Return the lines of the data below exactly. Start at the first and end with the line containing "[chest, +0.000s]".
[Recorded data Boundary: Start]
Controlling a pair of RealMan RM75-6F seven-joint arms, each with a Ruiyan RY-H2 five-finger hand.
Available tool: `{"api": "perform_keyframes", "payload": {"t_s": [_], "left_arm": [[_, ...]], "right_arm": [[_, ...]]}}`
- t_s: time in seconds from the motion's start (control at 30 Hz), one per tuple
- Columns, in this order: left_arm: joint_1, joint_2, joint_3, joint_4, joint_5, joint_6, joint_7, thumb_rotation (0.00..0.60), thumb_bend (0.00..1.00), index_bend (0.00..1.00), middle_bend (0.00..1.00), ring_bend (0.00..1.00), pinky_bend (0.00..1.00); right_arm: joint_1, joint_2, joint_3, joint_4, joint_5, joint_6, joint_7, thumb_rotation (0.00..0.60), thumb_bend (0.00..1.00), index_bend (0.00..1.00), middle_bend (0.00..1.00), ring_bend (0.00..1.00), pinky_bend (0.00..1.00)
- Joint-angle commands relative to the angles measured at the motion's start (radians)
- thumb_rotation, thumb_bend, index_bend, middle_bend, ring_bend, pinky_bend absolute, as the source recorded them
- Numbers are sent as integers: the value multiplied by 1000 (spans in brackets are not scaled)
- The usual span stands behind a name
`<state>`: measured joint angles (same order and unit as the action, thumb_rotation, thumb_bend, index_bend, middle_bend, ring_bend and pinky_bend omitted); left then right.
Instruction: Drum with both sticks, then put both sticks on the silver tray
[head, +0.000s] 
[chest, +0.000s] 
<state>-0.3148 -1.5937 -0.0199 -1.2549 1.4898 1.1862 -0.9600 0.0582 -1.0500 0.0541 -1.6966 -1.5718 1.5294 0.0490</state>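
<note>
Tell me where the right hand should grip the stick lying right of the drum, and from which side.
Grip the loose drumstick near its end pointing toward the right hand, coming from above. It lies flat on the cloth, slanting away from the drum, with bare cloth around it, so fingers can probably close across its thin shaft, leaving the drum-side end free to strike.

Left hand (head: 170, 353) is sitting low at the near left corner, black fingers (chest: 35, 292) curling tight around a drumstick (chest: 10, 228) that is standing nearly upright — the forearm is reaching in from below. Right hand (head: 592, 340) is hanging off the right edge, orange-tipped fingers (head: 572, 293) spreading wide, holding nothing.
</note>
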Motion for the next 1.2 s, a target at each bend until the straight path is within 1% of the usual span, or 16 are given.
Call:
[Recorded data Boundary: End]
▸ Solution for this task
Controlling a pair of RealMan RM75-6F seven-joint arms, each with a Ruiyan RY-H2 five-finger hand.
Available tool: `{"api": "perform_keyframes", "payload": {"t_s": [_], "left_arm": [[_, ...]], "right_arm": [[_, ...]]}}`
- t_s: time in seconds from the motion's start (control at 30 Hz), one per tuple
- Columns, in this order: left_arm: joint_1, joint_2, joint_3, joint_4, joint_5, joint_6, joint_7, thumb_rotation (0.00..0.60), thumb_bend (0.00..1.00), index_bend (0.00..1.00), middle_bend (0.00..1.00), ring_bend (0.00..1.00), pinky_bend (0.00..1.00); right_arm: joint_1, joint_2, joint_3, joint_4, joint_5, joint_6, joint_7, thumb_rotation (0.00..0.60), thumb_bend (0.00..1.00), index_bend (0.00..1.00), middle_bend (0.00..1.00), ring_bend (0.00..1.00), pinky_bend (0.00..1.00)
- Joint-angle commands relative to the angles measured at the motion's start (radians)
- thumb_rotation, thumb_bend, index_bend, middle_bend, ring_bend, pinky_bend absolute, as the source recorded them
- Numbers are sent as integers: the value multiplied by 1000 (spans in brackets are not scaled)
- The usual span stands behind a name
`<state>`: measured joint angles (same order and unit as the action, thumb_rotation, thumb_bend, index_bend, middle_bend, ring_bend and pinky_bend omitted); left then right.
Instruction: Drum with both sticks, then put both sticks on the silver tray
[head, +0.000s] 
[chest, +0.000s] 

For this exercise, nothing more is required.